**PROBLEM STATEMENT:** Only the number is wanted: count the lines in the data with "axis" in them.

**DATA BELOW:**
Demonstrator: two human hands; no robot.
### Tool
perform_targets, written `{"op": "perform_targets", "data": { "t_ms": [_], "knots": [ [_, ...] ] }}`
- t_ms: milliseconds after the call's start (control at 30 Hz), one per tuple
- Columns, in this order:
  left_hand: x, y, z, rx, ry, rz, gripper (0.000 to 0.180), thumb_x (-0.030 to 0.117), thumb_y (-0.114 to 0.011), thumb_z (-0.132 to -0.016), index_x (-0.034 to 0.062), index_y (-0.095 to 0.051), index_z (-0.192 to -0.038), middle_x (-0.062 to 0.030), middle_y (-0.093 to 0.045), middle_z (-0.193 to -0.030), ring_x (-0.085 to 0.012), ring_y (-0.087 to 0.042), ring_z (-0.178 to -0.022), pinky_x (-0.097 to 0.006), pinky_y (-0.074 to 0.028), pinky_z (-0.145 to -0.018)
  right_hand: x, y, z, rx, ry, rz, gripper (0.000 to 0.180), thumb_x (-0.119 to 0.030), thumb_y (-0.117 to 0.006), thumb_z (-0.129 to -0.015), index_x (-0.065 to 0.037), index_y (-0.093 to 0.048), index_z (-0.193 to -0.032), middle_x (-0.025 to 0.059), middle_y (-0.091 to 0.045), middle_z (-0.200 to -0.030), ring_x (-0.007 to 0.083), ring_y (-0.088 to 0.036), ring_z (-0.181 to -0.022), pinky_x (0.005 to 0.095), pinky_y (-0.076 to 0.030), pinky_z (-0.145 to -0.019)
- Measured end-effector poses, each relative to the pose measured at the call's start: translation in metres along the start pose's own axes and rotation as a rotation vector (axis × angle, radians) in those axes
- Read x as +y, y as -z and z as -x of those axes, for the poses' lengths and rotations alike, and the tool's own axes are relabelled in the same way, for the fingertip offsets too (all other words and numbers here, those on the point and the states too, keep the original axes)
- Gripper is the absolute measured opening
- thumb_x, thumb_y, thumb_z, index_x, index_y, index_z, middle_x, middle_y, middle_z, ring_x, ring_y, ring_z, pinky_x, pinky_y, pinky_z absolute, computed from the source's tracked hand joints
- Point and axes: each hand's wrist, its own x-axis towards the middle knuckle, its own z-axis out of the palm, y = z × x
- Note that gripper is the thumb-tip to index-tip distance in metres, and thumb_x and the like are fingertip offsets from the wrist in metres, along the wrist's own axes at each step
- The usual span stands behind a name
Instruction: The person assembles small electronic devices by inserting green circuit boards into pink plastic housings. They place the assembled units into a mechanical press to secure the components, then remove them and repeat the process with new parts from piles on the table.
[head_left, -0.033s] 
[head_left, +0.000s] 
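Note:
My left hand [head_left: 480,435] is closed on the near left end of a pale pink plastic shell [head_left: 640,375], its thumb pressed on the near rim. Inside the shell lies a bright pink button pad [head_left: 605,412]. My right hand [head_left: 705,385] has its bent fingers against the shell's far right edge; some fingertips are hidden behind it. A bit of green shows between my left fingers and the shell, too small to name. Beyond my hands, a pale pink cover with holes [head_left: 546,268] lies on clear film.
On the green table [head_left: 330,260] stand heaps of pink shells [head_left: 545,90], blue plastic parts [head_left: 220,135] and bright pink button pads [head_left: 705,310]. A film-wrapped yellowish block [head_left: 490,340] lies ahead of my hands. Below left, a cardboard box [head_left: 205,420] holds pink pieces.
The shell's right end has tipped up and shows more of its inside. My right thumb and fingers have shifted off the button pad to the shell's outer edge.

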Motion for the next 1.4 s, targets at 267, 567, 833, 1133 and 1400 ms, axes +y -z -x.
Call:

**RESULT OF THE TASK:** 2